Kolibakterien können bestimmte Antibiotika mit Hilfe von Enzymen abbauen und sich so retten. Besser für eine ganze Bakterien-Kolonien ist es allerdings, wenn einzelne Zellen NICHT überleben. Wie das funktioniert, darüber berichtet ein deutsch-niederländisches Forschungsteam im Fachmagazin PNAS.

Es hatte beobachtet, dass sich eine Bakterien-Kolonie erholen kann, wenn sie nicht auf einen Schlag ausgelöscht wird. Hauptgrund dafür sind nicht die Einzelkämpfer, die das Antibiotikum im Inneren ihrer Zelle neutralisieren.

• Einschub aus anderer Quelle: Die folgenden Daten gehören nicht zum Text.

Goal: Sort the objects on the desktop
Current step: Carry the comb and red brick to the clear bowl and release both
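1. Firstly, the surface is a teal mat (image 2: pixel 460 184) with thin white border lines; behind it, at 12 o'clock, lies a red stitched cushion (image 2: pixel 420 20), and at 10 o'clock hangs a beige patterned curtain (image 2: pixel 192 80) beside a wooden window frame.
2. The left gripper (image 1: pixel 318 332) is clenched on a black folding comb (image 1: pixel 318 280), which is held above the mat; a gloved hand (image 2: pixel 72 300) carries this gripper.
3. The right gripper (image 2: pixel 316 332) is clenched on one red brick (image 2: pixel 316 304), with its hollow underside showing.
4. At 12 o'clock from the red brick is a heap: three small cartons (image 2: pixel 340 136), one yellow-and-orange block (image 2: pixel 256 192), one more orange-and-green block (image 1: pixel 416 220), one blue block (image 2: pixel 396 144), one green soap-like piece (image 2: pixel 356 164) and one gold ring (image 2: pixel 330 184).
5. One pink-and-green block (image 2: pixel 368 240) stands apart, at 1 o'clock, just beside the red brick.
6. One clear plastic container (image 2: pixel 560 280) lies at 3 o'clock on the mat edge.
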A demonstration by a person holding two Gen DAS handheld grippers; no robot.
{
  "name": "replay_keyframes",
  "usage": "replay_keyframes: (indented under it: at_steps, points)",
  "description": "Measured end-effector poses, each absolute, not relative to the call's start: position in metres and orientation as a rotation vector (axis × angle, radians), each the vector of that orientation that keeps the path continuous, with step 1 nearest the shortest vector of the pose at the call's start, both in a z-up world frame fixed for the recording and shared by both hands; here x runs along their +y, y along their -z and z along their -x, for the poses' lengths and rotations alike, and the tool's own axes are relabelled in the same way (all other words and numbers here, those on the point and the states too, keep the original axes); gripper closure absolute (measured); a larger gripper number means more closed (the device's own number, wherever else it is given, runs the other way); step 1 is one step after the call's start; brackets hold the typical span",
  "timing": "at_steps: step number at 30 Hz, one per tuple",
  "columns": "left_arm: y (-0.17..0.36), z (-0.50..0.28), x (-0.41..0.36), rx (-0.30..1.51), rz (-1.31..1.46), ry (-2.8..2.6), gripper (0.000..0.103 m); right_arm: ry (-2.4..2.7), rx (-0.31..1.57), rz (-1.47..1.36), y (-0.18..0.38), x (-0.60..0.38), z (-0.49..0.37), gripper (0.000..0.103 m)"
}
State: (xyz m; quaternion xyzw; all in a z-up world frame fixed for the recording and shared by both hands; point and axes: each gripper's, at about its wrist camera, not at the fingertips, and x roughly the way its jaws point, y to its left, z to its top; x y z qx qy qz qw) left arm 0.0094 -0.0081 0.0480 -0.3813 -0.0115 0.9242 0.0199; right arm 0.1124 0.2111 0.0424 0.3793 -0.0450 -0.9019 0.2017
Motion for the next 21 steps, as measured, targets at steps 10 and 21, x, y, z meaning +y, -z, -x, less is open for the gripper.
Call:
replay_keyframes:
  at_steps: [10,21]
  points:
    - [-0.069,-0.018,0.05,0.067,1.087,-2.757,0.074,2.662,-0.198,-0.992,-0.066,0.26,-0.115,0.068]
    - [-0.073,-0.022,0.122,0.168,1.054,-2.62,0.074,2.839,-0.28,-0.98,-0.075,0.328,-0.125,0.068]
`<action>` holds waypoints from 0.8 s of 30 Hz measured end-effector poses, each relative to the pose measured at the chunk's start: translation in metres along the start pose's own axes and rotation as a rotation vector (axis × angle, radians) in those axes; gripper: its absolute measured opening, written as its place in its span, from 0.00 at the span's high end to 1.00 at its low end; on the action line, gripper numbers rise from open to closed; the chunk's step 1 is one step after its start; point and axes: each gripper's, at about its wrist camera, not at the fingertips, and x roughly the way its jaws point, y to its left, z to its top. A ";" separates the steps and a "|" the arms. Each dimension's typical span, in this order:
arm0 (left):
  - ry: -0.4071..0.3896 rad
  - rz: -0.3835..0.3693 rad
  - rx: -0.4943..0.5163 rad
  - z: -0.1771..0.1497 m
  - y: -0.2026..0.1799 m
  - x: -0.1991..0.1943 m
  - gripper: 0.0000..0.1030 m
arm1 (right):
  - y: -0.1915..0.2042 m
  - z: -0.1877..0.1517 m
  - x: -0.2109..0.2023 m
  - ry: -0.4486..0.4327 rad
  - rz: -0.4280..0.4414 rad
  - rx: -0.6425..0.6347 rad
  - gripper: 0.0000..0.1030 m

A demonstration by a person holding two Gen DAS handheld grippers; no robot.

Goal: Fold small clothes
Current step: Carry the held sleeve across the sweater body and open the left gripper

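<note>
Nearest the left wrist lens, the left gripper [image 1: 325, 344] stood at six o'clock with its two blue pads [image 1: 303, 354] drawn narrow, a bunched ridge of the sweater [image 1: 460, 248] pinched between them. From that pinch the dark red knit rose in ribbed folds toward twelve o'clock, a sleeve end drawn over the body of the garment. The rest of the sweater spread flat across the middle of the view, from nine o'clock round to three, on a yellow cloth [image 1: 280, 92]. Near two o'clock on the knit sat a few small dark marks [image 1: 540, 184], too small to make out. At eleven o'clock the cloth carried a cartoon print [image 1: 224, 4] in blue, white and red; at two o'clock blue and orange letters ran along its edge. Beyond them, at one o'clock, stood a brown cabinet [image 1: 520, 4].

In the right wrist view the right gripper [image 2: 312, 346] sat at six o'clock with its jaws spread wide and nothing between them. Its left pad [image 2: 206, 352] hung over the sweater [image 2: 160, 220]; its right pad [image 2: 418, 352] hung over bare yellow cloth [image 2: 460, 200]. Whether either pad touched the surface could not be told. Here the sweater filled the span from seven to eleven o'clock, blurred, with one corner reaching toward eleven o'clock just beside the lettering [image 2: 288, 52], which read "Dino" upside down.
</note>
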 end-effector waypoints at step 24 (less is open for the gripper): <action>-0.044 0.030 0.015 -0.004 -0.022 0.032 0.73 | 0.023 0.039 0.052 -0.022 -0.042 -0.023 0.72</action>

Besonders effektiv ist es, wenn beim Tod eines Bakteriums seine Hülle zerstört wird - und das Gegenmittel-Enzym so nach außen gelangt. Ob das passiert, hängt auch davon ab, welches Antibiotikum verwendet wird. Die Forschenden hoffen, dass ihre Erkenntnisse helfen, bessere Medikamente zu entwickeln - auch gegen resistente Krankheitserreger.